#### Problem details:
Could you return the full listing, every line exactly as given?

#### Given material:
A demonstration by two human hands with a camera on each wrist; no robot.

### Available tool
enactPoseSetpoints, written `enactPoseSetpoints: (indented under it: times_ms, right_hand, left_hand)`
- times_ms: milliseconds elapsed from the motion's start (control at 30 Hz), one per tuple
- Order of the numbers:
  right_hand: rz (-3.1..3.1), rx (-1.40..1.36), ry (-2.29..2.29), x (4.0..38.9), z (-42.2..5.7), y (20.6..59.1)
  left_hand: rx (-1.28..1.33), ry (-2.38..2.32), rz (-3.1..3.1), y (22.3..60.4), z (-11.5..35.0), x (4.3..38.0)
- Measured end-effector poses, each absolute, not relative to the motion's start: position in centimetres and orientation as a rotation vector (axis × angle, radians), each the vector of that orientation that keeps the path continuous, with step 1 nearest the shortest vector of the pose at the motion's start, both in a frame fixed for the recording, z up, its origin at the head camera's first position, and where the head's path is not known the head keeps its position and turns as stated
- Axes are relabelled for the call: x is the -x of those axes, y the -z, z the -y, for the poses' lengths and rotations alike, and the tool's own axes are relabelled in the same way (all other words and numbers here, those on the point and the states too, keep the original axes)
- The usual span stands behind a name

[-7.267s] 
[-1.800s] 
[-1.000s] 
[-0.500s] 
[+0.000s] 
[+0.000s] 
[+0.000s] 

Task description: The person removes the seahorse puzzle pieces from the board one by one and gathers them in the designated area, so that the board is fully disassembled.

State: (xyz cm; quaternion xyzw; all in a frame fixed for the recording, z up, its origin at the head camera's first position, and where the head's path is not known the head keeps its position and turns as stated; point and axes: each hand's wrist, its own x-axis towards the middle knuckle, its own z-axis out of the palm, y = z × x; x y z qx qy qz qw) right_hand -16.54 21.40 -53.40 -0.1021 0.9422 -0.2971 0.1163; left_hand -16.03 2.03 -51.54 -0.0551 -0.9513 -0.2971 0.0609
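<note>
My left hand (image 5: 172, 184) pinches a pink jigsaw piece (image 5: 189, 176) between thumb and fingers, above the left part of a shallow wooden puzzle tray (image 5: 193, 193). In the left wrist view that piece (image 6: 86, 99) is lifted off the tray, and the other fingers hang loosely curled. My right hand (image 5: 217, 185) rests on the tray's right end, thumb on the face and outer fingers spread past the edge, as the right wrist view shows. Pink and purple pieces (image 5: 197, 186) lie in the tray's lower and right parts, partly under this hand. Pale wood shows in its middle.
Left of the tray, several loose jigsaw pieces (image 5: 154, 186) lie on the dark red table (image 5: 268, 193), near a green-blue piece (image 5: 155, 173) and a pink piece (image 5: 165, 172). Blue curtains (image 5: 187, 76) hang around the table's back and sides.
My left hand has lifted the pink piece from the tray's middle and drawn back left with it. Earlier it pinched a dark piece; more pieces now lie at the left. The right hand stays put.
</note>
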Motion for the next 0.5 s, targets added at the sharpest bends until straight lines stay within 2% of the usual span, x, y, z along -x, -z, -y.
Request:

#### Answer space:
A demonstration by two human hands with a camera on each wrist; no robot.

### Available tool
enactPoseSetpoints, written `enactPoseSetpoints: (indented under it: times_ms, right_hand, left_hand)`
- times_ms: milliseconds elapsed from the motion's start (control at 30 Hz), one per tuple
- Order of the numbers:
  right_hand: rz (-3.1..3.1), rx (-1.40..1.36), ry (-2.29..2.29), x (4.0..38.9), z (-42.2..5.7), y (20.6..59.1)
  left_hand: rx (-1.28..1.33), ry (-2.38..2.32), rz (-3.1..3.1), y (22.3..60.4), z (-11.5..35.0), x (4.3..38.0)
- Measured end-effector poses, each absolute, not relative to the motion's start: position in centimetres and orientation as a rotation vector (axis × angle, radians), each the vector of that orientation that keeps the path continuous, with step 1 nearest the shortest vector of the pose at the motion's start, both in a frame fixed for the recording, z up, its origin at the head camera's first position, and where the head's path is not known the head keeps its position and turns as stated
- Axes are relabelled for the call: x is the -x of those axes, y the -z, z the -y, for the poses' lengths and rotations alike, and the tool's own axes are relabelled in the same way (all other words and numbers here, those on the point and the states too, keep the original axes)
- The usual span stands behind a name

[-7.267s] 
[-1.800s] 
[-1.000s] 
[-0.500s] 
[+0.000s] 
[+0.000s] 
[+0.000s] 

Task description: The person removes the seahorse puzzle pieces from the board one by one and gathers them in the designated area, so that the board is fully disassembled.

State: (xyz cm; quaternion xyzw; all in a frame fixed for the recording, z up, its origin at the head camera's first position, and where the head's path is not known the head keeps its position and turns as stated; point and axes: each hand's wrist, its own x-axis towards the middle knuckle, its own z-axis out of the palm, y = z × x; x y z qx qy qz qw) right_hand -16.54 21.40 -53.40 -0.1021 0.9422 -0.2971 0.1163; left_hand -16.03 2.03 -51.54 -0.0551 -0.9513 -0.2971 0.0609
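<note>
My left hand (image 5: 172, 184) pinches a pink jigsaw piece (image 5: 189, 176) between thumb and fingers, above the left part of a shallow wooden puzzle tray (image 5: 193, 193). In the left wrist view that piece (image 6: 86, 99) is lifted off the tray, and the other fingers hang loosely curled. My right hand (image 5: 217, 185) rests on the tray's right end, thumb on the face and outer fingers spread past the edge, as the right wrist view shows. Pink and purple pieces (image 5: 197, 186) lie in the tray's lower and right parts, partly under this hand. Pale wood shows in its middle.
Left of the tray, several loose jigsaw pieces (image 5: 154, 186) lie on the dark red table (image 5: 268, 193), near a green-blue piece (image 5: 155, 173) and a pink piece (image 5: 165, 172). Blue curtains (image 5: 187, 76) hang around the table's back and sides.
My left hand has lifted the pink piece from the tray's middle and drawn back left with it. Earlier it pinched a dark piece; more pieces now lie at the left. The right hand stays put.
</note>
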Motion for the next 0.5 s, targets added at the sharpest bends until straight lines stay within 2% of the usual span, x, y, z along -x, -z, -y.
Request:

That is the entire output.